Release status: Working

CupCakeStrap3.jpg
Description
Cupcake as RepStrap
License
Author
Contributors
Based-on
Categories
CAD Models
External Link



This is an in-progress build
This project is made 90% from kludge and improv hackery. It is not meant as a tutorial or even a rough guide so much as it is intended as inspiration.

CupCakeStrap Basics:

True DIY should be done on the lowest operating budget possible

The CupCakeStrap is the high-school Senior Project of Benjamin Rockhold and Griffin Nicoll. It is a CupCake made from as close to scratch as possible, with the excepton of PCBs, Steppers, and PSU. Everything else was purchased in individual components from "The Internet" and a few local hardware stores. The plastic and plywood parts were laser-cut with Roosevelt High School's laser cutter and free material from donation. The CupCakeStrap is different from normal CupCakes in that it has been modified to reduce the price of some important parts, and it is not intended as a final machine. Instead, it will serve to print out parts for its successor, a RepRap Mendel-derivative (similarly modified for low cost). Thus, it is a RepStrap in spirit and a CupCake derivative in body.

CupCakeStrap3.jpg

So, I bet you're asking "What's the attraction to building a Cupcake, with its smaller print area, high price, and odd naming?" Well, first off, it's the cutest of printing machines. Secondly, if it's not going to be purchased outright from Makerbot, it's really not very expensive at all. I'm not trying to say that the machines Makerbot sells are not excellent or are over priced, but the draw to make one from scratch is pretty strong.

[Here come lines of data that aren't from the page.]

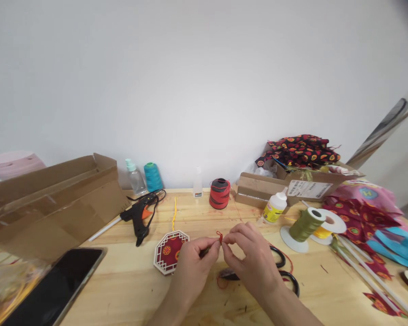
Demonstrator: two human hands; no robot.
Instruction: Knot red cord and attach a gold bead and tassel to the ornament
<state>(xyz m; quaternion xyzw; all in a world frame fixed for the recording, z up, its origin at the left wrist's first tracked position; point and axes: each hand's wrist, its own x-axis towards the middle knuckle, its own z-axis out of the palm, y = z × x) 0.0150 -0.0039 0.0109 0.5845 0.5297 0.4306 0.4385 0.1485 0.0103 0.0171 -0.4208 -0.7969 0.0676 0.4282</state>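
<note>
Both hands meet over the wooden table (204, 217) near its front edge. My left hand (194, 265) and my right hand (249, 256) each pinch a thin red cord (219, 237), whose small loop stands up between the fingertips. More of the cord trails under the hands. Just left of my left hand lies an octagonal white-framed ornament (169, 251) with red patterned fabric and a yellow cord. Black-handled scissors (285, 269) lie under and to the right of my right hand.
A black glue gun (139, 216), phone (54, 287) and open cardboard box (51, 203) sit at left. Behind are a clear bottle (135, 177), teal thread cone (153, 177), red spool (219, 193), glue bottle (274, 208), olive ribbon spool (306, 225), a fabric-filled box (299, 181) and white sticks (367, 276).
</note>
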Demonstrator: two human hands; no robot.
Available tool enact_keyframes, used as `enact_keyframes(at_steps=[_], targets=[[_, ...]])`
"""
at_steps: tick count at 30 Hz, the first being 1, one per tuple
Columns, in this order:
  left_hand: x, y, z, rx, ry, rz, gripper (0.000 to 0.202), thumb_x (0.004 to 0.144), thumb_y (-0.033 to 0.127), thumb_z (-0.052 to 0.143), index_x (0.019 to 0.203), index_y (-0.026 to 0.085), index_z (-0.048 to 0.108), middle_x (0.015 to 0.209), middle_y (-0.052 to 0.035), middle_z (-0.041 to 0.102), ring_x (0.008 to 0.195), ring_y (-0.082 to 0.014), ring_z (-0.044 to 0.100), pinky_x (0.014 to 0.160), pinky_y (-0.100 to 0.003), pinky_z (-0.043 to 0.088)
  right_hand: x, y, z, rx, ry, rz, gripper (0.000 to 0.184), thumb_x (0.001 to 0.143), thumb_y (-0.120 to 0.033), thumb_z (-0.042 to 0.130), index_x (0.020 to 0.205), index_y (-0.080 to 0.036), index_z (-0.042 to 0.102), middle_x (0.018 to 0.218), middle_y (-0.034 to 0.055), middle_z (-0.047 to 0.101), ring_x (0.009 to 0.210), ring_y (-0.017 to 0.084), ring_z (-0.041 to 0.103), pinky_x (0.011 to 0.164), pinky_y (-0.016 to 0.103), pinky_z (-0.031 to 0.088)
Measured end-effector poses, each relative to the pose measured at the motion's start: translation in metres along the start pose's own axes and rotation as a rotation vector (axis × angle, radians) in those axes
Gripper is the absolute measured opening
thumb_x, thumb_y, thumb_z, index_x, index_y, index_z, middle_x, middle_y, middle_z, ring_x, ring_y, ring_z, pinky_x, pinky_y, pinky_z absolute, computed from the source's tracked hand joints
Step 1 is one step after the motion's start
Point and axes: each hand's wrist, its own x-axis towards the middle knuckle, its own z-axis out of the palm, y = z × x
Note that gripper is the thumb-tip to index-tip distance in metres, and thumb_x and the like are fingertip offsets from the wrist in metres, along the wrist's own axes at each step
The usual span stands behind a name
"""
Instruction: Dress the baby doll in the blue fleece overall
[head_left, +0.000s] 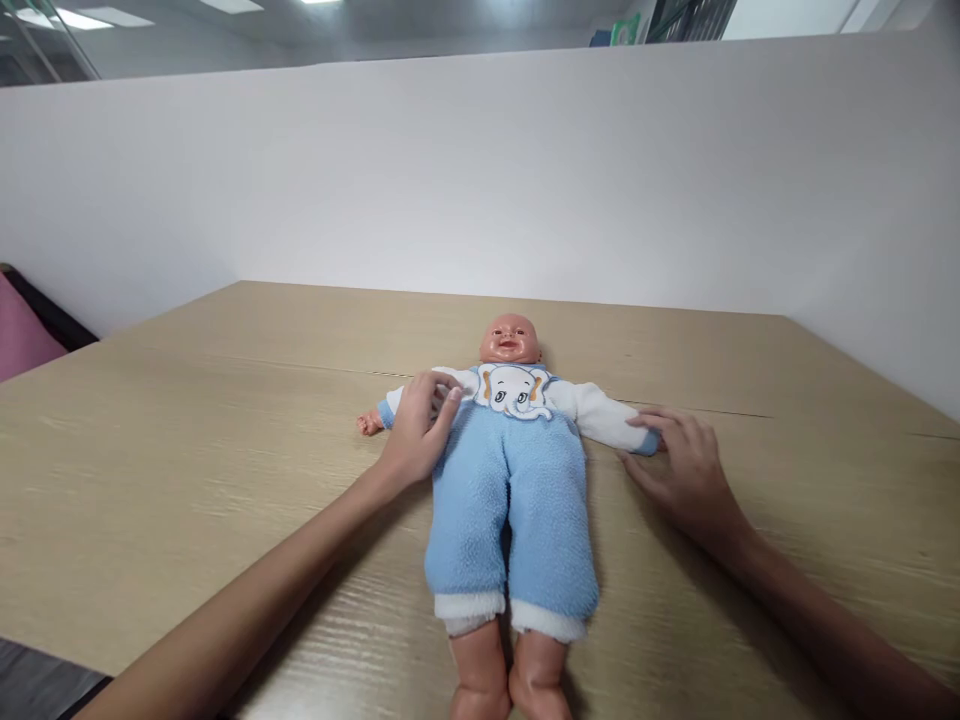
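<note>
A baby doll (510, 490) lies face up on the wooden table (225, 400), its arms spread and its feet toward me. It wears fuzzy blue trousers and a white top with an elephant face (516, 390) on the chest. My left hand (421, 425) curls over the doll's white sleeve on the left, thumb and fingers around it; the small doll hand (370, 422) sticks out beyond. On the other side, my right hand (686, 465) has its fingers above and its thumb below the blue cuff (646, 442), covering that doll hand.
A white partition (495, 190) rises behind the table and along its right side. Something pink with a black edge (26, 325) stands at the far left. Grey floor (41, 680) shows past the table's lower left edge.
</note>
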Motion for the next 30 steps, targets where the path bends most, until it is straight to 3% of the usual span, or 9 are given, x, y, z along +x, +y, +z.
enact_keyframes(at_steps=[2, 4, 8, 12, 16, 21, 26, 28, 30], targets=[[0.011, 0.024, 0.008, 0.107, 0.028, 0.108, 0.023, 0.113, 0.042, 0.049, 0.115, 0.023, 0.063, 0.119, -0.0083, 0.069, 0.113, -0.0273, 0.059, 0.104, -0.042, 0.045, -0.002, 0.015, 0.001, -0.001, -0.028, 0.008, 0.055, 0.098, -0.047, 0.067, 0.147, -0.024, 0.057, 0.145, 0.0175, 0.066, 0.137, 0.040, 0.059, 0.120, 0.058, 0.040], [0.025, 0.048, 0.022, 0.174, -0.028, 0.210, 0.018, 0.111, 0.037, 0.052, 0.115, 0.023, 0.063, 0.121, -0.0091, 0.069, 0.118, -0.0289, 0.058, 0.110, -0.045, 0.043, -0.002, 0.026, 0.003, 0.033, -0.082, 0.021, 0.065, 0.096, -0.052, 0.069, 0.153, -0.023, 0.054, 0.146, 0.0164, 0.068, 0.136, 0.040, 0.061, 0.119, 0.057, 0.042], [0.053, 0.085, 0.064, 0.285, -0.200, 0.382, 0.028, 0.106, 0.046, 0.060, 0.121, 0.023, 0.063, 0.130, -0.0119, 0.066, 0.128, -0.0329, 0.055, 0.116, -0.049, 0.041, 0.000, 0.038, 0.005, 0.079, -0.132, 0.074, 0.056, 0.094, -0.056, 0.071, 0.140, -0.024, 0.064, 0.130, 0.0132, 0.076, 0.118, 0.037, 0.069, 0.103, 0.053, 0.052], [0.074, 0.094, 0.105, 0.344, -0.416, 0.501, 0.052, 0.096, 0.056, 0.073, 0.133, 0.022, 0.060, 0.137, -0.0131, 0.064, 0.129, -0.0338, 0.055, 0.111, -0.048, 0.046, 0.000, 0.031, -0.004, 0.097, -0.067, 0.084, 0.047, 0.090, -0.053, 0.078, 0.126, -0.025, 0.068, 0.119, 0.0113, 0.077, 0.110, 0.036, 0.070, 0.100, 0.052, 0.053], [0.081, 0.089, 0.124, 0.436, -0.624, 0.489, 0.080, 0.078, 0.058, 0.087, 0.142, 0.021, 0.056, 0.141, -0.0156, 0.065, 0.130, -0.0378, 0.058, 0.108, -0.053, 0.048, 0.002, 0.006, -0.018, 0.176, 0.055, 0.133, 0.046, 0.087, -0.050, 0.085, 0.123, -0.026, 0.068, 0.119, 0.0100, 0.076, 0.110, 0.035, 0.071, 0.097, 0.051, 0.056], [0.074, 0.082, 0.126, 0.418, -0.526, 0.461, 0.053, 0.087, 0.041, 0.075, 0.133, 0.021, 0.062, 0.127, -0.0134, 0.072, 0.117, -0.0351, 0.065, 0.101, -0.049, 0.049, 0.002, -0.024, -0.022, 0.508, 0.089, 0.348, 0.058, 0.085, -0.051, 0.089, 0.133, -0.029, 0.067, 0.129, 0.0095, 0.075, 0.117, 0.033, 0.073, 0.105, 0.051, 0.058], [0.070, 0.074, 0.124, 0.283, -0.418, 0.437, 0.043, 0.090, 0.039, 0.071, 0.128, 0.021, 0.064, 0.119, -0.0105, 0.076, 0.110, -0.0337, 0.068, 0.100, -0.047, 0.050, -0.003, -0.024, -0.011, 0.767, 0.071, 0.595, 0.089, 0.081, -0.057, 0.091, 0.154, -0.032, 0.047, 0.145, 0.0133, 0.066, 0.122, 0.034, 0.072, 0.108, 0.055, 0.059], [0.071, 0.071, 0.123, 0.198, -0.379, 0.412, 0.042, 0.091, 0.038, 0.070, 0.129, 0.021, 0.064, 0.118, -0.0101, 0.077, 0.110, -0.0329, 0.070, 0.099, -0.045, 0.051, -0.007, -0.020, -0.007, 0.730, -0.006, 0.632, 0.085, 0.081, -0.060, 0.090, 0.150, -0.031, 0.049, 0.145, 0.0146, 0.065, 0.120, 0.035, 0.072, 0.106, 0.057, 0.060], [0.072, 0.069, 0.121, 0.093, -0.339, 0.384, 0.040, 0.092, 0.037, 0.071, 0.128, 0.021, 0.065, 0.119, -0.0094, 0.078, 0.110, -0.0318, 0.071, 0.098, -0.043, 0.052, -0.009, -0.018, -0.002, 0.661, -0.108, 0.578, 0.074, 0.086, -0.061, 0.086, 0.145, -0.030, 0.053, 0.142, 0.0146, 0.068, 0.124, 0.036, 0.070, 0.109, 0.059, 0.058]])
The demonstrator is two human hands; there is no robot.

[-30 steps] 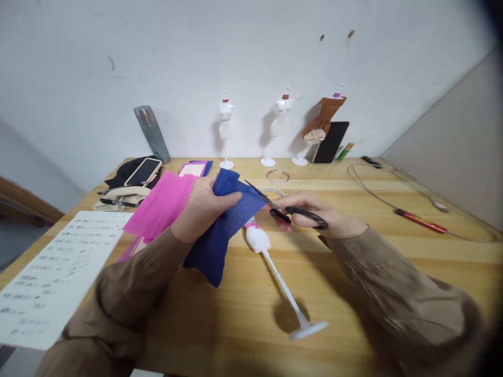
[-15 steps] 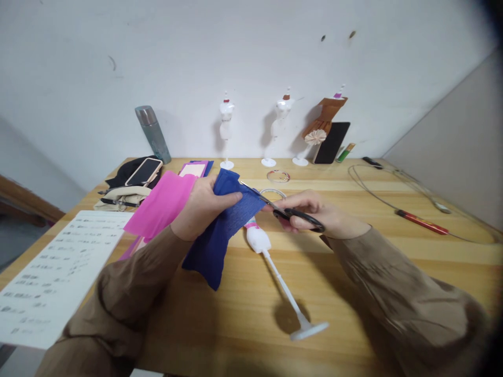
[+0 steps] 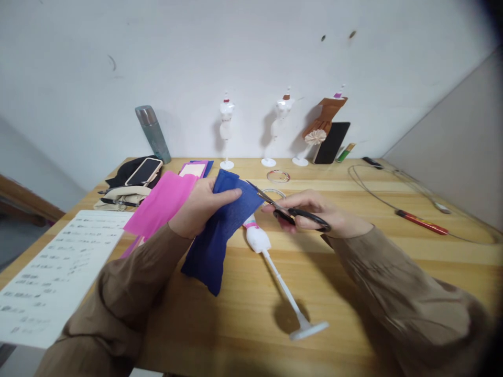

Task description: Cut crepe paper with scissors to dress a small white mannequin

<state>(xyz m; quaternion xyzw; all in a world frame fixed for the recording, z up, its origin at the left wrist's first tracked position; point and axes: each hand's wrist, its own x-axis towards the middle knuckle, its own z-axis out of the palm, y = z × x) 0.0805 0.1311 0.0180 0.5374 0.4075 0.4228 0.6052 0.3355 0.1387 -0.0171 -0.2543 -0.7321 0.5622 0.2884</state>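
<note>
My left hand (image 3: 204, 203) pinches a sheet of dark blue crepe paper (image 3: 226, 225), thumb on top, with the lower part hanging down. In my right hand (image 3: 308, 209) is a pair of black-handled scissors (image 3: 293, 213), its blades slightly apart at the paper's right edge. Beneath the paper a small white mannequin (image 3: 259, 241) lies on the table, its stand pointing toward me; its upper part is hidden. A pink sheet of paper (image 3: 163, 201) lies left of my left hand.
Upright at the wall are a bare mannequin (image 3: 227, 123), another mannequin (image 3: 280, 120) and one in a brown dress (image 3: 326, 115). A phone (image 3: 144, 172), a bottle (image 3: 153, 135) and a written sheet (image 3: 58, 267) are on the left. Right lies a wire with a red handle (image 3: 422, 222).
The scissors have shifted slightly right and their blades have parted a little. The lower edge of the blue paper has swung slightly downward. My left hand keeps its hold.
</note>
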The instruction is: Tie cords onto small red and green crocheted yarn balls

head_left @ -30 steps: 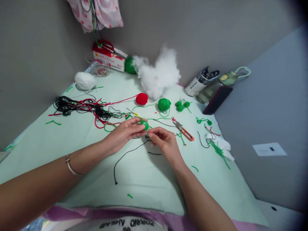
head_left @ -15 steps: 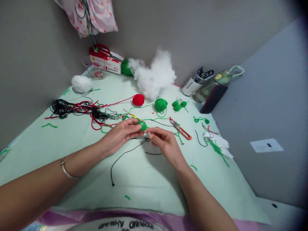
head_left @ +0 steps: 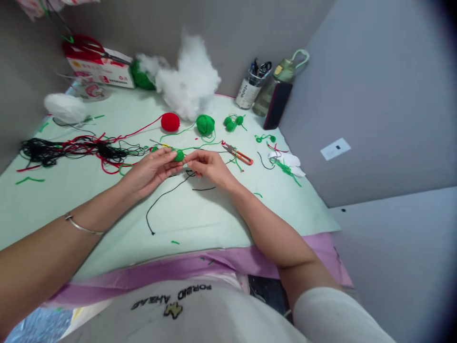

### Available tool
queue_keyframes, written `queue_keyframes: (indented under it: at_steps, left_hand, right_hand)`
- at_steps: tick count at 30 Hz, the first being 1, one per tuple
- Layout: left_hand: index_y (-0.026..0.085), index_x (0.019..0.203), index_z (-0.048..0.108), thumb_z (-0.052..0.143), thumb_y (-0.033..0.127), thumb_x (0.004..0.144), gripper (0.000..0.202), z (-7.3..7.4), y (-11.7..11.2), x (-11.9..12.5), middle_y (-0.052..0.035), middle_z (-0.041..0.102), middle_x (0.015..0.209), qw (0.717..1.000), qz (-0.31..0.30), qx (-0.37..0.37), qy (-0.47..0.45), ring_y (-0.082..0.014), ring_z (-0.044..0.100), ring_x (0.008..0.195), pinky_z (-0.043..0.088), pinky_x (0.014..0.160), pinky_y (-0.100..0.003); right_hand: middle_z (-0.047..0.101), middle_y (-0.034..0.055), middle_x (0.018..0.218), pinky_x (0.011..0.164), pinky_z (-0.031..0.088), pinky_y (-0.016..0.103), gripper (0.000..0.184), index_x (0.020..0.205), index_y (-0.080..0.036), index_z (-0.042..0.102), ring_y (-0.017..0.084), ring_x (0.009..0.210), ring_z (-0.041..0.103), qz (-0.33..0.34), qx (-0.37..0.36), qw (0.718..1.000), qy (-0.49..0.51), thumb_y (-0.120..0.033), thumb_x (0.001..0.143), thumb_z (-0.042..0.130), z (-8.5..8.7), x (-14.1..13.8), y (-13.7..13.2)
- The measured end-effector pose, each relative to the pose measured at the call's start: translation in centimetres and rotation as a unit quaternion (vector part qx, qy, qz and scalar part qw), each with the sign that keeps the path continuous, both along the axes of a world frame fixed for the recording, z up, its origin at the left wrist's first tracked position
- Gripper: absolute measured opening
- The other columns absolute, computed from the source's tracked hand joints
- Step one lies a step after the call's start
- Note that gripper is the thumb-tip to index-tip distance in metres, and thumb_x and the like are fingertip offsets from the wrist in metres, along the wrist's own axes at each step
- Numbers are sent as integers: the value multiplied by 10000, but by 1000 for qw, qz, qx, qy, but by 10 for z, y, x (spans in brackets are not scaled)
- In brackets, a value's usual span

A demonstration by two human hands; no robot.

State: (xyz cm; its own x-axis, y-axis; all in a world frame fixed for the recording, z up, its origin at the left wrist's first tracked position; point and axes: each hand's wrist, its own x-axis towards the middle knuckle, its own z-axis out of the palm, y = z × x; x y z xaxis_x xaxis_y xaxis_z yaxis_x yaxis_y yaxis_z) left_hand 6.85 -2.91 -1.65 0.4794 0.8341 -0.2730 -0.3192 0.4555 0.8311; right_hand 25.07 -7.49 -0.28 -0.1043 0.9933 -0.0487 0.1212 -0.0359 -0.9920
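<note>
A small green crocheted piece [head_left: 179, 155] sits in the fingertips of my left hand [head_left: 152, 172], which is closed around its left side. My right hand [head_left: 211, 167] pinches at the right edge of that piece; what lies between its thumb and index finger is too small to make out. Below the fingers, a length of black yarn [head_left: 159, 195] trails over the table toward me. Just behind my left fingers is a thin metal shaft with a yellow part [head_left: 165, 145], partly hidden.
A red yarn ball [head_left: 170, 122], a green yarn ball [head_left: 205, 125] and white stuffing [head_left: 189, 81] lie behind my hands. Orange-handled thread snips [head_left: 243, 156] are to the right, tangled black yarn [head_left: 39, 151] to the left. A bottle [head_left: 266, 97] and pen cup [head_left: 248, 91] stand at the back.
The camera view has tilted down and turned right, so the scene sits further left and higher. My hands keep their hold at the green piece with little visible change.
</note>
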Motion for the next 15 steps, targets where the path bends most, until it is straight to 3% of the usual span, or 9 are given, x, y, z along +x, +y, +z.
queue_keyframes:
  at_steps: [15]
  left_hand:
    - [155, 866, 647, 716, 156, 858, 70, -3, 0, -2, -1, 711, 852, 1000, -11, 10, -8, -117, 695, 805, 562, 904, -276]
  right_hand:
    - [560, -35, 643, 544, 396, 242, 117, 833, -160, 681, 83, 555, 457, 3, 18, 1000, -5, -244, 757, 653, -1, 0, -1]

The following is basic documentation, not in any real organized form. This is a to-do item :p

CupCakeStrap Hardware

All of the Hardware variations from the original CupCake.

Improvisations Made for Low-Price

We decided that in order to maintain a low price, we ought to custom-build more parts than we have to order in a completed state. Basically, these modifications were made anywhere we thought we could save a buck without reducing functionality.

Acrylic Pulleys

Pulleys

To produce pulleys for zero cost, we found random belts from a scrapped printer (a BIG one, new printers use really small and useless belts) that looked similar to the ones used on the real CupCake, and then measured them. Using Inkscape, we performed a rotation of the tooth profile into a circle, and modified it to work with warping and stretching. Then we just lazzored them out of thin acrylic, and fused the layers together with an acrylic solvent. To attach to the motor, we used some random rubber things from the same printer, used to move paper. The rubber is a short tube, and very stiff. It was about 10mm in external diameter, and about the same as our motor's shaft in internal diameter. We insert the tube into the pulley, then press it onto the motor shaft. It's way, way stronger to hold in place than the motor can torque.

Cheap Linear Bearings

Linear Bearings

Rather than buy "real" linear bearings, we picked up some M8 Aluminum rod ($3 per meter) and some 8mm internal diameter brass tube (30cm for $4). With this, you get a sub-$10 brushing. We cut 6cm lengths of the brass tube and inserted them into a modified X stage (bearing holes reduced to diameter of brass rod). We made 3.5cm lengths for the Y stage, modified the same way. Essentially, we reinvented the brass brushing. These bearings work very well, even without lubricant. The primary source of friction is the motor on the XY stages and our motors are have excess torque, so friction is not a problem anyway. We feel these have a good chance and proving to have similar if not equivalent functionality as the proper ones originally intended for the Makerbot CupCake.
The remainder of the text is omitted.